[quote]Sidney wrote...
Well you admitted that BGII was good despite a flat antagonist[/quote]
BGII was good despite a flat antagonist. That does nothing to address the fact that the Antagonist was flat, not good. The things good about the game had nothing to do with the character. This is not a positive. If the best thing you can say about your flat antagonist is, "Well, he didn't ruin the game" then your antagonist needed rethought.
[quote]although you bend over backwards to defend the very flat "I'm crazy and mind controlled" Saren or pointlessly stupid Loghain as a good antagonist so I'm not even sure your argument is coherent.[/quote]
Saren was neither crazy, not flat. You get great detail on why he did what he did, and none of it had to do with being crazy.
[quote]We can keep dropping antagonists that lack complexity that are still good - the Wicked Witch[/quote]
Is just the wicked witch, and the Wizard of Oz was never good, regardless of the antagonist being a throw away.
[quote]Grendel is just a killing machine[/quote]

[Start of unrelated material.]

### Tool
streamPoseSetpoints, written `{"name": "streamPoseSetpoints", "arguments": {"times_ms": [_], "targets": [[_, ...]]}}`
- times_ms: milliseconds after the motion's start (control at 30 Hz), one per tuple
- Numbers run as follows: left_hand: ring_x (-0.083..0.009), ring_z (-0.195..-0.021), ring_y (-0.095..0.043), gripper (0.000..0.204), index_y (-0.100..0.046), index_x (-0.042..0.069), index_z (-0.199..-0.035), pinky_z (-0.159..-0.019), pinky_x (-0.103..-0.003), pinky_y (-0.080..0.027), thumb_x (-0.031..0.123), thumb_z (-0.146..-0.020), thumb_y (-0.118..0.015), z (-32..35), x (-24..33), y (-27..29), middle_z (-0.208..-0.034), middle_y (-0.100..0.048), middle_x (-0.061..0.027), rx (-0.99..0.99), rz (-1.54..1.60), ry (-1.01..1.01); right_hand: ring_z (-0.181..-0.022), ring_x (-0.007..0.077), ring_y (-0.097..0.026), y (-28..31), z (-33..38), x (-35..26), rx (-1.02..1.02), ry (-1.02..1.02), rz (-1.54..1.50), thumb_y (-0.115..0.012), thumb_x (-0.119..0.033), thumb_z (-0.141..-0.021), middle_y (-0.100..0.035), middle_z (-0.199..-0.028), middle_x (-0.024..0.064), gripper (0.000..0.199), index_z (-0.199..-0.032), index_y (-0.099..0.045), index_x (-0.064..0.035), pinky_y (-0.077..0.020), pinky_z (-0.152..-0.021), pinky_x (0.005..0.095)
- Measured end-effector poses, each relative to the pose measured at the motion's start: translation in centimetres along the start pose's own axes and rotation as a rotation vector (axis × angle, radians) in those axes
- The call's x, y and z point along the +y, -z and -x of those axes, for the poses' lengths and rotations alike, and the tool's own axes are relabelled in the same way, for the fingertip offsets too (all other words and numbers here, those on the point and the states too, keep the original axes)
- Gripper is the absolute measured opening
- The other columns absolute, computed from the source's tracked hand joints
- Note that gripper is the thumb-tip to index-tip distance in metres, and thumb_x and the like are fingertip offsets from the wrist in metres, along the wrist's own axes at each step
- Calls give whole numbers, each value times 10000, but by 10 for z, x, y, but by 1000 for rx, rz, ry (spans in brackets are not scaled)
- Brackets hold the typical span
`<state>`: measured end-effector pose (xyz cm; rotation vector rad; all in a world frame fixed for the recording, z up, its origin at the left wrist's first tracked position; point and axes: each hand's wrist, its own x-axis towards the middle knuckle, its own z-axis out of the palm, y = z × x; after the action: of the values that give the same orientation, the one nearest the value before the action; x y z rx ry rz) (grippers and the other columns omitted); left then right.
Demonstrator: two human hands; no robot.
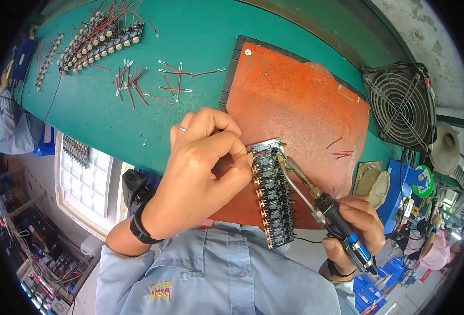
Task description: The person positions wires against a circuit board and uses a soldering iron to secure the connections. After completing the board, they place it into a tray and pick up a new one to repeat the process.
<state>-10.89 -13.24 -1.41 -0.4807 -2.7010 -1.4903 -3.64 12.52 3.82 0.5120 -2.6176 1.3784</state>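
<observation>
A panel of small black circuit boards [275, 197], with round tan parts along its left edge, lies on the orange mat and overhangs the mat's near edge. My left hand [203, 157] is closed in a pinch at the panel's upper left corner. A short red wire [262, 153] shows at those fingertips, its end hidden by them. My right hand [360, 223] grips a soldering iron [339, 223] with a black and blue handle and a thin metal feed tube alongside. Its tip reaches the panel's upper right corner, touching or very close to it.
Several loose red wires [129, 81] with small clear ends lie on the green table [184, 31]. More wired board panels [106, 42] are heaped at the far left. A black fan [400, 105] stands right of the orange mat [305, 105]. A white tray [85, 184] is at left.
</observation>
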Motion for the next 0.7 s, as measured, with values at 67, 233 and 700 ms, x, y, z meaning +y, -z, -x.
{"name": "streamPoseSetpoints", "arguments": {"times_ms": [67, 233, 700], "targets": [[-209, -860, -489, 125, -582, 77, -683, -780, -330, -305, 51, -703, -702, 0, 0, 0, -926, -531, -30, 0, 1, 1, -805, 305, -655, 0, 2, 0, 36, -16, -4, -858, -220, -638, -663, -921, 202, 497, -1009, -645, 35, -520, -708, 366], [-209, -859, -492, 118, -583, 76, -689, -778, -332, -304, 59, -713, -697, 0, 0, 1, -926, -530, -31, 2, -3, -9, -807, 292, -641, -3, 9, -1, 125, -41, -21, -844, -255, -660, -657, -924, 197, 501, -1012, -640, 38, -502, -713, 371], [-276, -918, -528, 105, -627, 28, -827, -838, -369, -412, 85, -791, -707, 4, -23, 69, -933, -555, -121, 307, -20, 47, -783, 192, -596, -20, 41, 0, 438, -220, -203, -793, -324, -745, -636, -921, 142, 547, -1078, -577, 53, -472, -710, 302]]}}
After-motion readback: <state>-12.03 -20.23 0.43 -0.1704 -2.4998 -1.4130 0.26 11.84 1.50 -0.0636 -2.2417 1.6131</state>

Technically it was poetry. The stories and movies made from the movies had nothing to work with in the first place, and apparently had no interest in making things more complex to any significant extent. Honestly, the poem wasn't that good in the first place.
[quote] Dracula is just evil baby,[/quote]
That's actually just wrong, Dracula actually had a great deal of personal details backing the things he did, he just happened to also be a monster. The Human parts of Dracula that make him more than just a monster are what made him a lasting, complex and interesting antagonist.
[quote]Moriatrty has no motivation other than to be bad apparently,[/quote]
That's . . . incredibly wrong.
[quote]Cthulu is evil incarnate,[/quote]
Your lack of understanding of Lovecraftian lore is astounding.
[quote]the White Witch,[/quote]
The weakest antagonist from the weakest of the Narnia books.
[quote]Darth Vader[/quote]
Proved to be more than just a villain, both prior to becoming Vader and afterward.
[quote]the Alien,[/quote]
Is an alien being motivated by reproduction, hunger and defense of its nest. It's not evil. It has motivations that drive any given creature, it's not, "Just bad" it's a matter of nature. That said, it wasn't the Alien that made the movie good in the first place. This is another case of, "Your movie being good despite your antagonist is not something to brag about." The performances of the actors, their writing, the visual style and the rest saved the film from what would otherwise been a very by the numbers slasher flick, but set in space. It still comes down to, "Was the antagonist good?" The answer is no. It was not. No well regard of the movie will change that.
At the end of the day the Alien is not an antagonist in any true sense, it is not even a villain. It's just an animal driven by basic instinct, however intelligent it seems.
[quote]Zatche wrote...
So,
pretty much you agree that the villain doesn't have to be morally
ambiguous. In this case, the narrative is, but the Joker, himself, is
not.[/quote]
The Joker is the force that creates the question. Well written, the Joker brings to mind these questions. This is a matter of complexity through the question you ask yourself, rather than one directly asked by the villain - but one that doesn't get asked without the villain as he is.
[quote]Here's another. Gustavo Fring from Breaking Bad is not a
morally ambigous villain either. His whole operation is motivated by
greed and vengeance. Instead, Walter White, the protagonist, is the
morally ambiguous one.[/quote]
Gustavo is extremely morally ambigous, and Walter is as well. The reality is the Gustavo is just a misdirection, though, because our real antagonist has always been Walt. In a very real way, Jesse is our protagonist. The questions Walt and even Gustavo present Jesse with are multiple, varied and force the character to make choices, both that they present and as a result of questions he asks himself. There are many layers of complexity here.
Anyone that considers either to be straightforward are missing layers of subtext.